Instructions for the task –
Among the entries below, one stretch runs from the line that contains "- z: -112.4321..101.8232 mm" through the line that contains "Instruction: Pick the". Repeat that stretch exactly, ends included, and only that.

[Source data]

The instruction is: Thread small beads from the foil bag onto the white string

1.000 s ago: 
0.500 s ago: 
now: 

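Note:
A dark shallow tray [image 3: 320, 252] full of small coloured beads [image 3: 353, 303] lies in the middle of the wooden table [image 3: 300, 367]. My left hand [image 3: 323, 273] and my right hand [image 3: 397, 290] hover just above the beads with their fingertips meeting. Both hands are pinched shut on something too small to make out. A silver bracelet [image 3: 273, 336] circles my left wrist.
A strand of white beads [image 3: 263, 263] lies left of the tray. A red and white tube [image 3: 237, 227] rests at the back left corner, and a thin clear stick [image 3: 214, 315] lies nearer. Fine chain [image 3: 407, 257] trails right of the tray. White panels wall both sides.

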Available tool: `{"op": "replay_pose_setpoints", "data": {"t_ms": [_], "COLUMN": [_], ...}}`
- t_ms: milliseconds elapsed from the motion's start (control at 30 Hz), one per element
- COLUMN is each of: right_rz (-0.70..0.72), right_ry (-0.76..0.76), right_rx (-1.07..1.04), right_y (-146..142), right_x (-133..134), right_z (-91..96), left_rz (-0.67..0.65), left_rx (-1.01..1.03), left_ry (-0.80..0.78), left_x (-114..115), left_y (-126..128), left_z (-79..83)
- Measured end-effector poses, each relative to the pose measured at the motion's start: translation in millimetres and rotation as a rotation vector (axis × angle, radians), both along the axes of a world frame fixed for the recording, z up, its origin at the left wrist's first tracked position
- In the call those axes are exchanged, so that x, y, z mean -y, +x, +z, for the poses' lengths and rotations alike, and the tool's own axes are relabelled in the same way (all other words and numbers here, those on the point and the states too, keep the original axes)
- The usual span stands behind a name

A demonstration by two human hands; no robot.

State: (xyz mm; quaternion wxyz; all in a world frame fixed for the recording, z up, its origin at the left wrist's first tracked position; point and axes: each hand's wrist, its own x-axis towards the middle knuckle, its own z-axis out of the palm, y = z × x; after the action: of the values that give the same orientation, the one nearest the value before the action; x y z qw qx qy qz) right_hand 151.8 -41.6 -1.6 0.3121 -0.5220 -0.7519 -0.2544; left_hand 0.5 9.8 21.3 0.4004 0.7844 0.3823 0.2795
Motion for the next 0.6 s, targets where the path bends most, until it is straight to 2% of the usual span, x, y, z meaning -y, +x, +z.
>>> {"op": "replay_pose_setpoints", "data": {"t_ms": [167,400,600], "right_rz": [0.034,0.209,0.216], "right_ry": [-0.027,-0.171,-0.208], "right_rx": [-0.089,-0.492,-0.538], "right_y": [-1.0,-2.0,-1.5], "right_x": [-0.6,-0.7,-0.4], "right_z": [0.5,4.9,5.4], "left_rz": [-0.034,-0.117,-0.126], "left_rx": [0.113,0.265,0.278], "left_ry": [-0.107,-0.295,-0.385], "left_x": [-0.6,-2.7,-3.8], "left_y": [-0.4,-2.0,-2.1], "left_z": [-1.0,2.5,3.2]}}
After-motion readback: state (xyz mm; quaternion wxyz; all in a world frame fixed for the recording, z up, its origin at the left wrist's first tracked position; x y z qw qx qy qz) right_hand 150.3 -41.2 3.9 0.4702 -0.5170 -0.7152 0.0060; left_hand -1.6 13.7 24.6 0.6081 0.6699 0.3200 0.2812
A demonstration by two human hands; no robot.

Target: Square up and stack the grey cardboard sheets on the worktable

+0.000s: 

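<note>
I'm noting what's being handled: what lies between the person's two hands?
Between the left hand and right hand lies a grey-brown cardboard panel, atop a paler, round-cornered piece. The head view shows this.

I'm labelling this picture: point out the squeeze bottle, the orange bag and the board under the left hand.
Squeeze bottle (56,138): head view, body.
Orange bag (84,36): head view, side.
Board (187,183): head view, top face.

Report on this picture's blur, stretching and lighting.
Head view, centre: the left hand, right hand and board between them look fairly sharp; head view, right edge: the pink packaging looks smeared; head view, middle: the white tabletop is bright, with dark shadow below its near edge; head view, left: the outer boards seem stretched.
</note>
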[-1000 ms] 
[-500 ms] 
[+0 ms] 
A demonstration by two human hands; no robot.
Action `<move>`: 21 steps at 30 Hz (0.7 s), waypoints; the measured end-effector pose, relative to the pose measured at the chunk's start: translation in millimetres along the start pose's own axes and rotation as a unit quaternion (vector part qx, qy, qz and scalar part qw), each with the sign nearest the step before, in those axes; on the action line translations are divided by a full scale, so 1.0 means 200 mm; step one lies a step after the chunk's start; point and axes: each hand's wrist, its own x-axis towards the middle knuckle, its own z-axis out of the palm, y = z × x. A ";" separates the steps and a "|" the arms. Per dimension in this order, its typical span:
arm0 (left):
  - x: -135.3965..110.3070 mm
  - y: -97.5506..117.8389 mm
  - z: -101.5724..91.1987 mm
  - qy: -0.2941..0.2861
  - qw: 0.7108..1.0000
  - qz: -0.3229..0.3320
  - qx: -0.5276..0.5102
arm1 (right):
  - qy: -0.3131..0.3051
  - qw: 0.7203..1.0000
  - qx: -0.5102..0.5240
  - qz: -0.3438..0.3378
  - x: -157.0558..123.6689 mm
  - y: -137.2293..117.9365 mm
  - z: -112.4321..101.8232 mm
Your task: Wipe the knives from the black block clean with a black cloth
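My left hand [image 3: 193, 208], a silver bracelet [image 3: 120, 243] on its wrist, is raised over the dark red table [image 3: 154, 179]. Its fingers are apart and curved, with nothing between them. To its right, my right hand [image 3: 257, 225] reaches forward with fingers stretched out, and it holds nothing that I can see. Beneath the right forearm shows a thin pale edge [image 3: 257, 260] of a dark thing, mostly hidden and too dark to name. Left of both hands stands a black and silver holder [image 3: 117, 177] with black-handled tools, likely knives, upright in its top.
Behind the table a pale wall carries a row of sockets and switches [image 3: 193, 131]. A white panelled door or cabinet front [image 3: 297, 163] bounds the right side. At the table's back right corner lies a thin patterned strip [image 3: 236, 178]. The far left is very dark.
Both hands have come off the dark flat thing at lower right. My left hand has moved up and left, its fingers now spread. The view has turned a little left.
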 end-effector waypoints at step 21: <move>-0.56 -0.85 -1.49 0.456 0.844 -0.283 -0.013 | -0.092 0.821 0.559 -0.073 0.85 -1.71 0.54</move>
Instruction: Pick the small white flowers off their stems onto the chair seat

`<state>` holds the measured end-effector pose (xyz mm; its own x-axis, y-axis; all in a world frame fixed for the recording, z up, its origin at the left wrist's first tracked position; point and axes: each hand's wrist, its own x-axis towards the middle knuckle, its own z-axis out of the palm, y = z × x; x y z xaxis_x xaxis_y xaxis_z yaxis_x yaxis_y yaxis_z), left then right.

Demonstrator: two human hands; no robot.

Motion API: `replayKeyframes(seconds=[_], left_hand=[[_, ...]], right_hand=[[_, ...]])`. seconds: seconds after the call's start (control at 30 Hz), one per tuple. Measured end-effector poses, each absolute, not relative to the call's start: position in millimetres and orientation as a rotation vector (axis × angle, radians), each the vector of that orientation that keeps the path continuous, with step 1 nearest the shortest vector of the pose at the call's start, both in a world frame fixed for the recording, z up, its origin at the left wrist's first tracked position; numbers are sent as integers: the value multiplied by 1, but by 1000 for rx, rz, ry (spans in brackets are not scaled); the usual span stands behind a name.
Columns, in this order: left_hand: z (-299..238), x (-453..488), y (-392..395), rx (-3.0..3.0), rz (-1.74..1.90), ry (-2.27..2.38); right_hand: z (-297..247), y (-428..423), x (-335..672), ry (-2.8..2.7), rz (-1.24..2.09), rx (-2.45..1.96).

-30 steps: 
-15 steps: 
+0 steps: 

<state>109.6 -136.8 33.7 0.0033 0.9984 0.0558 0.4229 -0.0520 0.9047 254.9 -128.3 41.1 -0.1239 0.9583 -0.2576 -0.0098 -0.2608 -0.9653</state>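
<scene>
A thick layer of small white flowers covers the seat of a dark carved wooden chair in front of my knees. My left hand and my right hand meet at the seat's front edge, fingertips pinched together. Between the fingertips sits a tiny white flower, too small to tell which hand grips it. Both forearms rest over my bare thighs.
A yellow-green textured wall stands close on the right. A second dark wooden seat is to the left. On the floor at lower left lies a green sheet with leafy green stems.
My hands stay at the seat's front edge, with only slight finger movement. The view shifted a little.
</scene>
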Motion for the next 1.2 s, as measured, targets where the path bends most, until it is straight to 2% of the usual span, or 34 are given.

Solution to this problem –
  - z: -112.4321..101.8232 mm
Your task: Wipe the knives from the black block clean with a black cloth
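My left hand [image 3: 193, 208], a silver bracelet [image 3: 120, 243] on its wrist, is raised over the dark red table [image 3: 154, 179]. Its fingers are apart and curved, with nothing between them. To its right, my right hand [image 3: 257, 225] reaches forward with fingers stretched out, and it holds nothing that I can see. Beneath the right forearm shows a thin pale edge [image 3: 257, 260] of a dark thing, mostly hidden and too dark to name. Left of both hands stands a black and silver holder [image 3: 117, 177] with black-handled tools, likely knives, upright in its top.
Behind the table a pale wall carries a row of sockets and switches [image 3: 193, 131]. A white panelled door or cabinet front [image 3: 297, 163] bounds the right side. At the table's back right corner lies a thin patterned strip [image 3: 236, 178]. The far left is very dark.
Both hands have come off the dark flat thing at lower right. My left hand has moved up and left, its fingers now spread. The view has turned a little left.
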 end-effector waypoints at step 21: <move>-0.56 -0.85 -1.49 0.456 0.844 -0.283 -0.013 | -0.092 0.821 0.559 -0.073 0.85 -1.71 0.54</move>
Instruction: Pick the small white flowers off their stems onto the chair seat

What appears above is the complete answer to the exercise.